What I wish to share isn’t simply about my personal experience. Once again, the world is intricately connected. Violence inflicted on one individual is never confined to just that person. Hatred spreads like wildfire. The safety guaranteed to the most vulnerable among us becomes the safety net that can catch anyone when pushed to the edge. This is what I want to emphasize.
I am a part of you, and you are a part of me. Here, I’ve met people like me—people who wouldn’t hate me—and through all of you, I’ve finally found the courage to love this cruel world. In the past, even when standing under a flag that represented a part of who I am, I couldn’t fully feel at ease. But now, as someone who is part of a movement that embraces all forms of vulnerability, minority identities, and diversity, I finally feel a sense of peace under every flag here.

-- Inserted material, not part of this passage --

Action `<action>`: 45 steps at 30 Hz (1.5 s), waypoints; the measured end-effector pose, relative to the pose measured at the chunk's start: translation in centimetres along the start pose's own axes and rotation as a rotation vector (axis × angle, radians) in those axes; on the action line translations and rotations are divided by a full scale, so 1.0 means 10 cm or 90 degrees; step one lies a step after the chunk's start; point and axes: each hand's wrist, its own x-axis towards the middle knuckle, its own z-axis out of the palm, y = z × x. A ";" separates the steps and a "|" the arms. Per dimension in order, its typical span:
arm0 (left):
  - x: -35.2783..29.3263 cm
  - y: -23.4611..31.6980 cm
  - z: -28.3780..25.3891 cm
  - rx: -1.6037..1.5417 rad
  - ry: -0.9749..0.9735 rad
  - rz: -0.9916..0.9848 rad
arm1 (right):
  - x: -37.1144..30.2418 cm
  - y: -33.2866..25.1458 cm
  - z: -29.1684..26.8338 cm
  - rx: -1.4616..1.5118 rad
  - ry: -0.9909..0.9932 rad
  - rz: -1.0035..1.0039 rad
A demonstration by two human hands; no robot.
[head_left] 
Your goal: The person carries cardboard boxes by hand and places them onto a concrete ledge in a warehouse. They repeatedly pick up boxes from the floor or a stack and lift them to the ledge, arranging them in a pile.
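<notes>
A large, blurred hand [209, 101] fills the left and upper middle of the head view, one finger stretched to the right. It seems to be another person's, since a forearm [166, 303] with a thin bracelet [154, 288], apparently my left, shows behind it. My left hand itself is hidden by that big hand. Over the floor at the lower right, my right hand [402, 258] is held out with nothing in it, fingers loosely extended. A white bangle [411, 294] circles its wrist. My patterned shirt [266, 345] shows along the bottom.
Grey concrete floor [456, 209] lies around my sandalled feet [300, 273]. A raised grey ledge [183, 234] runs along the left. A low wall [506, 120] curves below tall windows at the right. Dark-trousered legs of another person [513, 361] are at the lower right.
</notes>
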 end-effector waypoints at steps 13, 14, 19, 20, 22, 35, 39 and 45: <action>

The state may be lagging behind, but we have already surpassed its legislative, judicial, and executive branches to build a democratic society—one where we understand each other’s pain and share a vision for the future. I see a connection between survivors of domestic violence and survivors of state violence. I recall a time when resistance, hope, and love felt futile in this world. But now, I know they are anything but futile.
To everyone here, I want to express my gratitude. And I have one request: that you will continue to stand by those who feel alone, ensuring no one has to face loneliness by themselves. Until the day a truly democratic state becomes our home, let us remain resilient and move forward together. To conclude, instead of ending with “tujaeng [meaning “a call to fight,” a closing word that has been used by many protesters],” let us take a moment of silence. Thank you.